[Work to be completed]: Retrieve every line of the data holding the word "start".

[Stored data]:
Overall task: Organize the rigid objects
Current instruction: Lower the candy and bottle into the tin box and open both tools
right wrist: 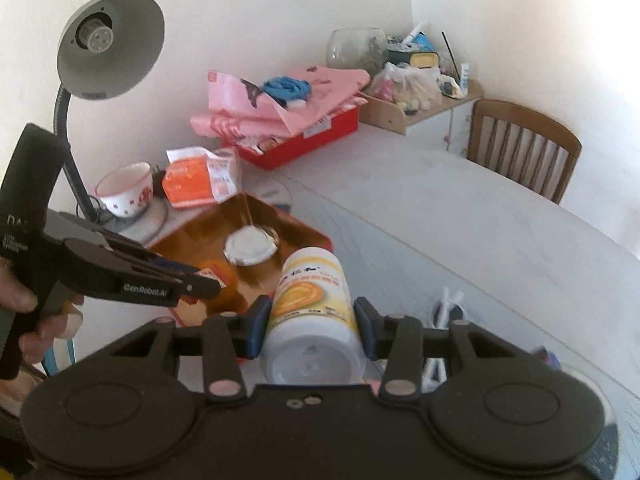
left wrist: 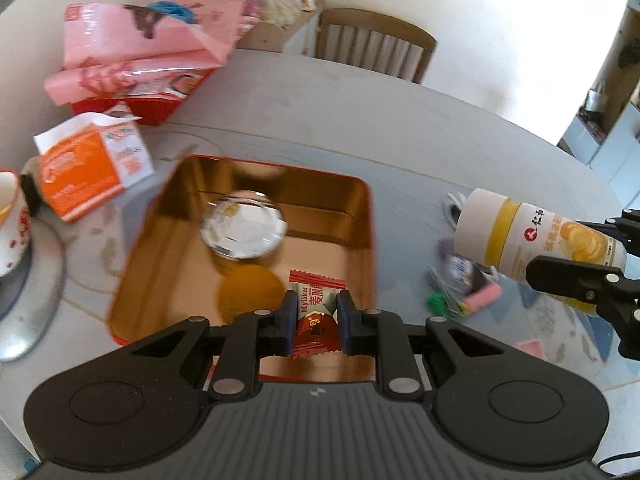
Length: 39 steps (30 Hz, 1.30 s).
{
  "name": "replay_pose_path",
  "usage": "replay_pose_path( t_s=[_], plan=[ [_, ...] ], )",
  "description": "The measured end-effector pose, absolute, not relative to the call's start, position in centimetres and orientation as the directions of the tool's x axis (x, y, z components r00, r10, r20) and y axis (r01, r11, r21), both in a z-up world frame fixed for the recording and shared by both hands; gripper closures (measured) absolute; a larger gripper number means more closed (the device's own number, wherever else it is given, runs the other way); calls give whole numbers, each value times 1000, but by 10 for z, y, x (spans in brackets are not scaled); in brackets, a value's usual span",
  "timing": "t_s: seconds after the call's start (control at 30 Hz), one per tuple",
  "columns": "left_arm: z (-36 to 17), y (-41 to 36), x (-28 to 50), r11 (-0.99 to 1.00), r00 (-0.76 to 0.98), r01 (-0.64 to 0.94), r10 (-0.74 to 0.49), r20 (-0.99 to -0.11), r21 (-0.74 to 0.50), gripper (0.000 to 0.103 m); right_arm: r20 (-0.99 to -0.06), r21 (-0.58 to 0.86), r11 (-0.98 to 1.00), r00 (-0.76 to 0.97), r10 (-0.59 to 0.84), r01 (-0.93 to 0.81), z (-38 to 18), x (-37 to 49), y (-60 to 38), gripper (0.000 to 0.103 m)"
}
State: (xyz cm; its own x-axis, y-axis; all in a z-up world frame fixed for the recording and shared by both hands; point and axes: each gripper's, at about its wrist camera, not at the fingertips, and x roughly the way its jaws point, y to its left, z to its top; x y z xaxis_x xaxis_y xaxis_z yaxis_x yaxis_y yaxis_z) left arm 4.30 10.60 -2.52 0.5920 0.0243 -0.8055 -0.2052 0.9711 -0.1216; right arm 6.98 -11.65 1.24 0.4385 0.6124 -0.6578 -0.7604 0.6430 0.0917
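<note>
Left wrist view: left tool (left wrist: 317, 322) is closed down on a wrapped candy (left wrist: 316, 312), red and white Mylikes wrapper, pinched between both pads. Candy hangs over the near end of the tin box (left wrist: 370, 240), not yet let go. Tin box is open, gold inside, red outside, sitting on the desk (left wrist: 360, 120). Already inside the tin: a round clear lid or dish (left wrist: 244, 226) toward the far side, and a round brown disc (left wrist: 250, 294) nearer, just left of the candy. So two items look stored, and the candy is about to be the third. Right of the tin, the right tool (left wrist: 580, 280) carries a white and yellow bottle (left wrist: 532, 236) in the air, tilted, cap end pointing toward the tin. Below it, small clutter (left wrist: 464, 288) is left on the desk right of the tin: pink piece, green clips, blue-white packet. Left of the tin: orange carton (left wrist: 92, 168) and a cup (left wrist: 10, 224), not clearly part of the job.

Right wrist view: right tool (right wrist: 312, 324) clamps the bottle (right wrist: 310, 308) across its body, base toward the camera, cap toward the tin box (right wrist: 308, 232). Bottle is still outside the tin, near its right corner. Left tool (right wrist: 196, 284) sits over the tin's near edge; candy mostly hidden there.

Progress guess: roughly midway. Left to do: drop the candy, put the bottle in, and clear the small clutter.
</note>
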Motion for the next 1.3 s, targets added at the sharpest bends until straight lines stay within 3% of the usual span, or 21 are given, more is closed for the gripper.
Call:
replay_pose_path(
  t_s=[0.5, 0.9, 1.3],
  plan=[
    [-37, 177, 76, 973, 577, -220, 72, -814, -70, 83, -717, 5, 670, 465, 520, -742, -21, 90, -7, 59],
    [-51, 190, 126, 987, 584, -159, 93, -806, -2, 83, -749, -156, 646, 516, 416, -747, -50, 94, 40, 60],
    [-69, 195, 143, 991, 557, -134, 68, -827, -9, 83, -761, -255, 620, 550, 344, -742, -70, 92, 58, 59]
  ],
)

[The completed task]:
  "description": "The measured end-effector pose, absolute, not relative to the call's start, position in centimetres and orientation as the directions of the tool's x axis (x, y, z components r00, r10, r20) and y axis (r01, r11, r21), both in a z-up world frame fixed for the recording and shared by both hands; gripper closures (measured) absolute; a larger gripper number means more closed (the device's own number, wherever else it is given, runs the other way); calls give whole numbers, each value times 1000, but by 10 for z, y, x (spans in brackets are not scaled); in brackets, a value's usual span",
  "timing": "t_s: seconds after the call's start (control at 30 Hz), one per tuple",

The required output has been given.